Despite the uncertainty about a potential mechanistic relationship, it is well established that tuberculosis and sarcoidosis share a number of similar clinical, radiographic, and histopathologic features.9 Diffuse miliary (meaning similar to millet seeds) opacities can be observed in both diseases, but are rare findings in sarcoidosis.1 The most common radiographic presentation of sarcoidosis includes bilateral hilar lymph node enlargement, alone or in combination with mediastinal lymph node enlargement, which most commonly detected on CXR. When parenchymal nodules are observed in sarcoidosis, they typically present as bilateral, symmetric, and are well-defined in a perilymphatic distribution.10 Tuberculosis commonly presents as unilateral lymphadenopathy, consolidation, and less commonly, cavitation and diffuse miliary pattern. In miliary sarcoidosis or tuberculosis, the micronodules are dispersed randomly throughout the lungs with no topographic predilection. Supporting a possible etiologic connection, Hatzakis et al.9 reported a case of sarcoidosis with a diffuse miliary pattern on HRCT, which manifested one year after the diagnosis of tuberculosis.

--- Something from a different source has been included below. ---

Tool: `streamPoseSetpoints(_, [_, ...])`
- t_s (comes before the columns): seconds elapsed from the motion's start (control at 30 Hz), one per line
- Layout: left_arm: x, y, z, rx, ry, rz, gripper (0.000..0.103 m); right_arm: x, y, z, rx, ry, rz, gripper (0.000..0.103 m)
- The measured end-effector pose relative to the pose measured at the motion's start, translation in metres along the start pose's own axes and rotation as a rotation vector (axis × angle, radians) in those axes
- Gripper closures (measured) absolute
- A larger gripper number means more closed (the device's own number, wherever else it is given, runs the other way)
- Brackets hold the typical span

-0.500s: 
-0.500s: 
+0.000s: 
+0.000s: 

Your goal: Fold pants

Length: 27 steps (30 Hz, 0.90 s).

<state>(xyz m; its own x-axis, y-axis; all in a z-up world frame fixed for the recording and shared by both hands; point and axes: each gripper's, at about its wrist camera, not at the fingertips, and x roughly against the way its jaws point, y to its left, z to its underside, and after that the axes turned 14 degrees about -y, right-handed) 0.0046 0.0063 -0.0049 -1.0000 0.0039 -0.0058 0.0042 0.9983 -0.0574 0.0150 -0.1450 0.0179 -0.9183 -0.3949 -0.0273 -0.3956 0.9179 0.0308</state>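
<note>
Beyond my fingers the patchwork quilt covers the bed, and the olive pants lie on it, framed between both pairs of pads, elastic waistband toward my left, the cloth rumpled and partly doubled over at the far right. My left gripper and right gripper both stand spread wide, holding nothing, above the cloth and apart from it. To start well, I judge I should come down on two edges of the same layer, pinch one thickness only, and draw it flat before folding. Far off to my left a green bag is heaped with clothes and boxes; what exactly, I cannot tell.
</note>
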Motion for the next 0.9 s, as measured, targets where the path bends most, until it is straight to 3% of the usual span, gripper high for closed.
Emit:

Recently, Wang et al.,11 in their retrospective longitudinal cohort study, found that patients with tuberculosis exhibited an 8.08-fold higher risk of developing sarcoidosis than the non-tuberculosis patients over 5 years of observation. In contrast, patients with sarcoidosis exhibited a 1.85-fold higher risk of developing tuberculosis than non-sarcoidosis patients but the risk was only significant within a 1 year follow-up period.11

To our knowledge, our patient had never been diagnosed with tuberculosis, and with a negative TST, the likelihood of prior mycobacterial infection was low. Despite our suspicion for possible MTB exposure given her travel to an endemic area, MTB was not seen on her bronchoalveolar lavage. It is interesting to note the development of a pulmonary miliary pattern in this patient after her visit to Turkey as part of the progression of sarcoidosis. This case report is also interesting in that our patient presented with bilateral and mediastinal hilar adenopathy prior to the miliary presentation, contrary to case reports published so far. Therefore, this raises the question of whether the miliary presentation was related to her recent visit to Turkey or merely occurred by chance. It is also possible that she may have been exposed to mycobacteria at some point during her visit, and that her immune response was able to control the infection triggered by MTB. Based on the review of the previously published case reports, there may be an associated risk factor of prior tuberculosis infection in sarcoidosis patients who present with diffuse miliary opacities, as shown in Table 1.1,9,10,12-15

Table 1

Published case reports of sarcoidosis with miliary opacities

AuthorYear of publicationAge of patientGenderIdentified risk factors for MTB infection
Sugino et al.12202037FemaleNone identified
Arar et al.13201955MaleIndian origin
Taki et al.1201540FemaleNone identified
Bostantzoglou et al.10201448MalePossible prior TB infection
Luetkens et al.14201437MaleHistory of tuberculous spondylodiscitis
Kumar et al.15201245MaleNone identified
Hatzakis et al.9200047MaleHistory of gastric tuberculosis

This case adds to the current literature of miliary presentations of sarcoidosis, which affects less than 1% of sarcoidosis cases.10 Most of the cases reported so far, presented in their fifth decade with a male preponderance and initial radiographic findings of miliary opacities.1 In contrast, in our case, the initial radiographic presentation of bilateral hilar lymphadenopathy evolved to a miliary pattern over time. Out of the eight cases of sarcoidosis with miliary opacities, including our patient, six had either an underlying risk factor for tuberculosis or a prior history of tuberculosis. Therefore, careful evaluation for possible MTB infection is warranted in patients with suspected sarcoidosis presenting with miliary opacities. This case report also reignites the decades long debate of the association between sarcoidosis and tuberculosis and the need to further delineate the potential etiologic connection between these two diseases.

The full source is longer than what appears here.